The Kerner Commission Fifty Years Later

Tim Farley Interview with Alan Curtis

April 4, 2018

 

Tim Farley: It was 50 years ago. It was actually longer than that when President Lyndon Johnson announced that he wanted a Commission to look in to the violence in the country. It was on July the 27th in 1967 that President Johnson made this announcement:

(Recording) Lyndon Johnson: Innocent people, Negro and white, have been killed. Damage to property owned by Negroes and white is calamitous. Worst of all, fear and bitterness which have been loosed will take long months to erase. The criminals who committed these acts of violence against the people deserve to be punished and they must be punished. Explanations may be offered, but nothing can excuse what they have done. There will be attempts to interpret the events of the past few days. But when violence strikes, then those in public responsibility have an immediate and a very different job, not to analyze but to end disorder.

Tim Farley: It was the summer, very, very dark and very, very violent summer, in places like Detroit and Newark that had witnessed those riots. And so it was on February the 29th, it was a leap year, February the 29th of 1968 when the governor of Illinois, Otto Kerner, who was the chair of the Kerner Commission, made this announcement:

(Recording) Otto Kerner: Our nation is moving toward two societies: one black, one white, separate and unequal. Reaction to last summer’s disorders has quickened the movement and deepened the division.

Tim Farley: As our next guest notes, the Kerner Commission recommended massive and sustained investments in jobs and education to reduce poverty, inequality, and racial injustice. Have we made progress in the last 50 years? Let’s see if we can answer that question with Alan Curtis, President/CEO of the Eisenhower Foundation. He’s tweeting @EisenhowerFndt. Alan Curtis, welcome. Thank you for being here.

Alan Curtis: Thank you for having me.

Tim Farley: All right. So let’s talk a bit about this. What kind of investments, the investments in jobs and education?
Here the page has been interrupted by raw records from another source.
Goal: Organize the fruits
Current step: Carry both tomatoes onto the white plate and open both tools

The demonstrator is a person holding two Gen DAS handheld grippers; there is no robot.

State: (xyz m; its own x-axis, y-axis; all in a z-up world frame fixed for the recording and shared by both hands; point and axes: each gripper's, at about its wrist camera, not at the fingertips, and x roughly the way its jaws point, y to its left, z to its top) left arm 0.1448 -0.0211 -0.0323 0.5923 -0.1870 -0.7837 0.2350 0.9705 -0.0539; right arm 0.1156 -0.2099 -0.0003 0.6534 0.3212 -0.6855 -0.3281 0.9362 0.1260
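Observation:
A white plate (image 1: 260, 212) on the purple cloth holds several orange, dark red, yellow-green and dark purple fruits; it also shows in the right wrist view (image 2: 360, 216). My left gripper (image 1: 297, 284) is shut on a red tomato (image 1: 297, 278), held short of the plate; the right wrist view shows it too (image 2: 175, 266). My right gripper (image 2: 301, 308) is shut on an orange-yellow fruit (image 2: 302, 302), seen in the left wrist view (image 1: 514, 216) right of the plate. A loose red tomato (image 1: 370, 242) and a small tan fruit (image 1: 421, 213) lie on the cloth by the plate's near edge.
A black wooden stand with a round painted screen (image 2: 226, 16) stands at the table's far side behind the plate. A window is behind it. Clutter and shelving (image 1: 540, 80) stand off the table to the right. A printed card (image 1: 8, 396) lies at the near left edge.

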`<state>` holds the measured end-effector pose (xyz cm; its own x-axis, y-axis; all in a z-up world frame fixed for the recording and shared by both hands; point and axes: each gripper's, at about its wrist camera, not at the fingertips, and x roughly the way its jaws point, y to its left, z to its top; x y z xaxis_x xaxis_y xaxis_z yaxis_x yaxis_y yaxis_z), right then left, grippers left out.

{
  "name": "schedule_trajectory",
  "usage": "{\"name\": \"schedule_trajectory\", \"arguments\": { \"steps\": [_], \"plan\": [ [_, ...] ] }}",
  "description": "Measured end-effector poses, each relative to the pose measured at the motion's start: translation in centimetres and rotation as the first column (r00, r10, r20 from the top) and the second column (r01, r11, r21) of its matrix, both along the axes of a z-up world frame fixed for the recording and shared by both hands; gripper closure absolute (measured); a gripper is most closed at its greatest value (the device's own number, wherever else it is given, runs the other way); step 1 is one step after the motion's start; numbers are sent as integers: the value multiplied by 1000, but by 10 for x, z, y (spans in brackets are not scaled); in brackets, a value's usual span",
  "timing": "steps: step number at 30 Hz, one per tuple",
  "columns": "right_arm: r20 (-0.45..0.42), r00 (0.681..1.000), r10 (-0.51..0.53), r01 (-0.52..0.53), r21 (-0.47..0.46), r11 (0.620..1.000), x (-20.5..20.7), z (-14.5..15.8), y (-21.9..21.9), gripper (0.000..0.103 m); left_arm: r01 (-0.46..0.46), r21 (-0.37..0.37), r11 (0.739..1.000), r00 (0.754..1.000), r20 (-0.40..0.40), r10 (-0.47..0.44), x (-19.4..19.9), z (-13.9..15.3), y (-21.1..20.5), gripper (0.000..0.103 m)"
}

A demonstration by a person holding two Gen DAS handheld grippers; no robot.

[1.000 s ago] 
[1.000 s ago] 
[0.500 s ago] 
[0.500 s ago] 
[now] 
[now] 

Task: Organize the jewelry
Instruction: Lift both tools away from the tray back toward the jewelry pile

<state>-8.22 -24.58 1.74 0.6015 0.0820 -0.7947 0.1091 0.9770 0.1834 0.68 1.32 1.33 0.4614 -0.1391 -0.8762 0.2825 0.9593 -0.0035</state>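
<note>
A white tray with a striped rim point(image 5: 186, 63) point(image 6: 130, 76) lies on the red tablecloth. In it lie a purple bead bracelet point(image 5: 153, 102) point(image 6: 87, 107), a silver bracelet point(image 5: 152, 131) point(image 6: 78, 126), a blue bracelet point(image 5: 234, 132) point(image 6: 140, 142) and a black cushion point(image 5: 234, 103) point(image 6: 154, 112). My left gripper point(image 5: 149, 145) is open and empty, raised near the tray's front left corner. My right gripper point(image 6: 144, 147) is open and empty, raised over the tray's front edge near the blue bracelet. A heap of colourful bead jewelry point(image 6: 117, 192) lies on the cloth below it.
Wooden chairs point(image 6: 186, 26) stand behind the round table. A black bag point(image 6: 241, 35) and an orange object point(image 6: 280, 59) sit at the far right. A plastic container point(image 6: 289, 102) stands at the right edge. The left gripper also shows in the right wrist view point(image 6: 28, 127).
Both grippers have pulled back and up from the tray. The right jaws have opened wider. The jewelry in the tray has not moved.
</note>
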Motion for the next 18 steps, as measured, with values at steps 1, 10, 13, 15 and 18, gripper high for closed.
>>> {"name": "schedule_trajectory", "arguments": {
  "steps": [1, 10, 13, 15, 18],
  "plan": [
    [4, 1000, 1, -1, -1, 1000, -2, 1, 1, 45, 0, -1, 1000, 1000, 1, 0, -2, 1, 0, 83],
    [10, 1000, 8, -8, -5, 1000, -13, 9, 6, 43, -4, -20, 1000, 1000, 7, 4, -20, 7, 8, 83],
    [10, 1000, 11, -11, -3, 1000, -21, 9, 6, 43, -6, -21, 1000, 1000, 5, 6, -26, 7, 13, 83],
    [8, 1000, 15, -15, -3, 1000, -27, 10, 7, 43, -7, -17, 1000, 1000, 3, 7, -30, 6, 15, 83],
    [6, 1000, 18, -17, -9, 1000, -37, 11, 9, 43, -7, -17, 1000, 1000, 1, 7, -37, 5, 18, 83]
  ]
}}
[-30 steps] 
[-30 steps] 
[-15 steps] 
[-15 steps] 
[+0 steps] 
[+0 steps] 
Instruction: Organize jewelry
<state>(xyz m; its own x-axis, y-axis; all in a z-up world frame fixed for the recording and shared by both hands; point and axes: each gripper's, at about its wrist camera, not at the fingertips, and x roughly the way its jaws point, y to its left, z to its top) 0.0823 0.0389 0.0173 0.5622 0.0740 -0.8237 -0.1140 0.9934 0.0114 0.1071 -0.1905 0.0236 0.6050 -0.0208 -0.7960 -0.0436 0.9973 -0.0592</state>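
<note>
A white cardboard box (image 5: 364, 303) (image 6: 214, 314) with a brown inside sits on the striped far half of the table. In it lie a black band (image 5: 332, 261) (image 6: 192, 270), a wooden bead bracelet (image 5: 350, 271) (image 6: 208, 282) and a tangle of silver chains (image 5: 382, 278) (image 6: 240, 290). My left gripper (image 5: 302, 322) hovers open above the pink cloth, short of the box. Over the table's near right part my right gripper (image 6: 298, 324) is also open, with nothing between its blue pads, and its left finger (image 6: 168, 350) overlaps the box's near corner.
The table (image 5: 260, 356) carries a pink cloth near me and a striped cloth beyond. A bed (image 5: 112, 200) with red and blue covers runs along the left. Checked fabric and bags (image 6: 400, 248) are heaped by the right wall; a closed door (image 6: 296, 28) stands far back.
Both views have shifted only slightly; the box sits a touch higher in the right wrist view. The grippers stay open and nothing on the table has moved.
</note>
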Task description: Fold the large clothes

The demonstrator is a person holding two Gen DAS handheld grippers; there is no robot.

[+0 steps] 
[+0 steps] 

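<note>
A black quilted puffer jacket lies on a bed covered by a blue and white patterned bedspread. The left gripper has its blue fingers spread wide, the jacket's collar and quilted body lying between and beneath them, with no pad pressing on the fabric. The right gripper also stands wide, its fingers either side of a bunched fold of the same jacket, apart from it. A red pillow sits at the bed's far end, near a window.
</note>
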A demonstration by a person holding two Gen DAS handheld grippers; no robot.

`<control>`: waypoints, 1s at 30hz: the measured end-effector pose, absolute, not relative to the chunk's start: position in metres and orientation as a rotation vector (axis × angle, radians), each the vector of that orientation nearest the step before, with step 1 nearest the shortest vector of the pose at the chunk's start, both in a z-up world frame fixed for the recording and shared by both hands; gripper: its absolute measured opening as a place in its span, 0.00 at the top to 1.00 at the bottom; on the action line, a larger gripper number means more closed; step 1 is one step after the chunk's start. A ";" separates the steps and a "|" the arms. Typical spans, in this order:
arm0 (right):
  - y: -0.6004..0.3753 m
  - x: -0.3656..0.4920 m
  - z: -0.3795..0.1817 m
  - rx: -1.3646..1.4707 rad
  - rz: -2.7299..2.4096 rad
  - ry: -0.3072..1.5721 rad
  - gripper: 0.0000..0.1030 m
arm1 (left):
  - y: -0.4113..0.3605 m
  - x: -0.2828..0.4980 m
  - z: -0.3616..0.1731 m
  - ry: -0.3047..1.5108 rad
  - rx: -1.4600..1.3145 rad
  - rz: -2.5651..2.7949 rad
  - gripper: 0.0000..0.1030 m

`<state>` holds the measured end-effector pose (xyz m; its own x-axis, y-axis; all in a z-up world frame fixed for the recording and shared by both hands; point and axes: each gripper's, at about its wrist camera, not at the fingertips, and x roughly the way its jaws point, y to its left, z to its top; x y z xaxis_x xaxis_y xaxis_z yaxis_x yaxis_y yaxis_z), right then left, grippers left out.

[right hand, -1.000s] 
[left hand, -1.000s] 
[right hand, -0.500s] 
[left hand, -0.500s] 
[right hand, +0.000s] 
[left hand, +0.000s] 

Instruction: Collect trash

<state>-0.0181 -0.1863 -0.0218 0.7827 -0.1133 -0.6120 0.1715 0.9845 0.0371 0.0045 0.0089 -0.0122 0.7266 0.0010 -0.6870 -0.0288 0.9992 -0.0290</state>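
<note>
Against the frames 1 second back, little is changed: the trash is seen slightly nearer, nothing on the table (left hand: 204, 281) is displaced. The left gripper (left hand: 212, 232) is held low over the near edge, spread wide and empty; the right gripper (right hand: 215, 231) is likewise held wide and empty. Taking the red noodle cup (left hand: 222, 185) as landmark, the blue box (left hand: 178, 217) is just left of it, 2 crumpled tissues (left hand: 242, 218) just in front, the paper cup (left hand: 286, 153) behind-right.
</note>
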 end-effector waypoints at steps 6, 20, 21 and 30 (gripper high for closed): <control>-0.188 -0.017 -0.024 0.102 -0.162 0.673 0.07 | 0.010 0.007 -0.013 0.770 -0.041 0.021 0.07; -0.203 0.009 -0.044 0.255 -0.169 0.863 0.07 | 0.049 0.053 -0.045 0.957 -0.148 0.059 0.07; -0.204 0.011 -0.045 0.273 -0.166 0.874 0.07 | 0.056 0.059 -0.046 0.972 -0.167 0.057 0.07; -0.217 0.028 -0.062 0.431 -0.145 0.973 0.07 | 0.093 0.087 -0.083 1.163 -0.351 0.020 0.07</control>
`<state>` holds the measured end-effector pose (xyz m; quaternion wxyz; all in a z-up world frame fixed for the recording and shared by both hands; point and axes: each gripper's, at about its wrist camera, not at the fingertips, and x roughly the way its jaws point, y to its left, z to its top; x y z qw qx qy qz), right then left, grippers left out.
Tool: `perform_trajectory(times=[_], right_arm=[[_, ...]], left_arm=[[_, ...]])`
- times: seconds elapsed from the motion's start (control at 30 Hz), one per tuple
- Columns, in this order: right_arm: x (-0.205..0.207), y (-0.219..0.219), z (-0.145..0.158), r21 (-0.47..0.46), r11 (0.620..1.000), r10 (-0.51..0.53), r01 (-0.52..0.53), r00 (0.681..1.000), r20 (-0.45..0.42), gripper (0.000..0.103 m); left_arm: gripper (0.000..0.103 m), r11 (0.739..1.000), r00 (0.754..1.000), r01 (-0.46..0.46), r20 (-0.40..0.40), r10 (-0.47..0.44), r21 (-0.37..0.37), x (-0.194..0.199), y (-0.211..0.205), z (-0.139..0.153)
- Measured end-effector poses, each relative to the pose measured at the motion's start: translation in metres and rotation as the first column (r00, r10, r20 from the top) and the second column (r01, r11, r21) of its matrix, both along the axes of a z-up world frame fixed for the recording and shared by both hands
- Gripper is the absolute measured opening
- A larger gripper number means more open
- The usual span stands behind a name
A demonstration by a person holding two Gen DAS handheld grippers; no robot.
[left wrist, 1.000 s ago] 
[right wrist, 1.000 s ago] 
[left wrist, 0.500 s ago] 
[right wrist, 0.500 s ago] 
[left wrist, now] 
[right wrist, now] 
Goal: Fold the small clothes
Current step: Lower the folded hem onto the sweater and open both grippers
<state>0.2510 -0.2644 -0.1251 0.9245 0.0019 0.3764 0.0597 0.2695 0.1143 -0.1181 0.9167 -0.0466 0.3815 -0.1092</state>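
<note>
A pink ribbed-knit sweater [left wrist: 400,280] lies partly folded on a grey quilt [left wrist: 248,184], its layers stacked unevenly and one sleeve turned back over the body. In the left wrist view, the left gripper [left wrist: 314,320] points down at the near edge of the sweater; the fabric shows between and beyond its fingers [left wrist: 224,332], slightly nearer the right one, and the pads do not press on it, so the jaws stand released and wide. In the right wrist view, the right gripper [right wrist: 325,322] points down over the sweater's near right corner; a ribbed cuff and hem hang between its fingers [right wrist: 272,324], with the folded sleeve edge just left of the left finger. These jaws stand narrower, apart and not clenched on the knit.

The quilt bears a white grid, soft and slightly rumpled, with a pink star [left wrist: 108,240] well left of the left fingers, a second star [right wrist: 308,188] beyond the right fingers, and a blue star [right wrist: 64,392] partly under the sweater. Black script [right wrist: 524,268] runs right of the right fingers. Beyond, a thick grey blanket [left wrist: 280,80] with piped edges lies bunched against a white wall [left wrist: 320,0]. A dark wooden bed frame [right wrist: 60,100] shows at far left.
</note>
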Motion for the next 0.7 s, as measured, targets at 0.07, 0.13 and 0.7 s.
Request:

Were there specifics from the Kerner Commission about what kinds of investments those should be?

Alan Curtis: Well, the Kerner Commission focused on job training that was linked to job placement and job creation. That was very important because the gap between black and white unemployment was two to one, and so we never really had a full employment economy for all the people in this country. The need for employment was combined with the need for public education investments that created equity among public schools and also integrated the schools to produce better performance by students. Those were the kinds of employment and education investments that were given priority. But, as we have evolved over the last 50 years, there have been many other kinds of investments that also seemed to be really essential.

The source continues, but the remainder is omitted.